PROBLEM DESCRIPTION →
Take the data below and filter it for lines containing the word "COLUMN"; show each line found.

GIVEN DATA →
..............................

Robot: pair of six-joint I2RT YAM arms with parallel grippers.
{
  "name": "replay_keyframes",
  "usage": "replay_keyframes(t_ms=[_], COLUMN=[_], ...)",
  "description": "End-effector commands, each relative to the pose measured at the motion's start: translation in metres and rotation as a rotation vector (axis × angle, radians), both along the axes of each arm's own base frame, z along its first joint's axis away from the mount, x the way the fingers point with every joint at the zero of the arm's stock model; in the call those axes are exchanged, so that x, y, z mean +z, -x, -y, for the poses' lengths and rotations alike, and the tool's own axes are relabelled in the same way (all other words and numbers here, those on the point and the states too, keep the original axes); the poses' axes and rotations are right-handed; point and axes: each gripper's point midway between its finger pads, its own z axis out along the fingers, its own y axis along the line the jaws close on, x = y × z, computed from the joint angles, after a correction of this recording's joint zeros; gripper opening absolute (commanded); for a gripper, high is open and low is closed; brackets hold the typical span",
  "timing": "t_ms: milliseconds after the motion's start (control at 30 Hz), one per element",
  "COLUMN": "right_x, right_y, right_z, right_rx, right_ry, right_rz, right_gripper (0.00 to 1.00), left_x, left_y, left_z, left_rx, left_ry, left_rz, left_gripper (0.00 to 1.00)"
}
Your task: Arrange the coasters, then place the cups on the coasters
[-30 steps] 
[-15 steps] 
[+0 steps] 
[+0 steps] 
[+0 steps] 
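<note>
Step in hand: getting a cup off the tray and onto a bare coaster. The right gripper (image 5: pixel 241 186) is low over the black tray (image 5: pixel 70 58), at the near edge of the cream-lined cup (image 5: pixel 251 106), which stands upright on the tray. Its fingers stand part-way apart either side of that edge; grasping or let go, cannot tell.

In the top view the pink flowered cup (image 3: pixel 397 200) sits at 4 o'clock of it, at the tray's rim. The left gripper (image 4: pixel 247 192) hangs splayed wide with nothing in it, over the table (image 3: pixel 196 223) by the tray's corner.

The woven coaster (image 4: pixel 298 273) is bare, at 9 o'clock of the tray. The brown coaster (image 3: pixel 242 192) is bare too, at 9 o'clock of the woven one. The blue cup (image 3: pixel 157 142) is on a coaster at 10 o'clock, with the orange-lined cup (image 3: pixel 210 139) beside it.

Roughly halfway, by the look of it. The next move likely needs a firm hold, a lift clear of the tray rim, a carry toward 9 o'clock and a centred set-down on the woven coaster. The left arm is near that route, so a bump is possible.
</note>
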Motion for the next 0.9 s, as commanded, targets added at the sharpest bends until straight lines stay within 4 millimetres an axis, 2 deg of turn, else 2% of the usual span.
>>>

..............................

RESULT FOR THIS TASK →
  "usage": "replay_keyframes(t_ms=[_], COLUMN=[_], ...)",
  "COLUMN": "right_x, right_y, right_z, right_rx, right_ry, right_rz, right_gripper (0.00 to 1.00), left_x, left_y, left_z, left_rx, left_ry, left_rz, left_gripper (0.00 to 1.00)"

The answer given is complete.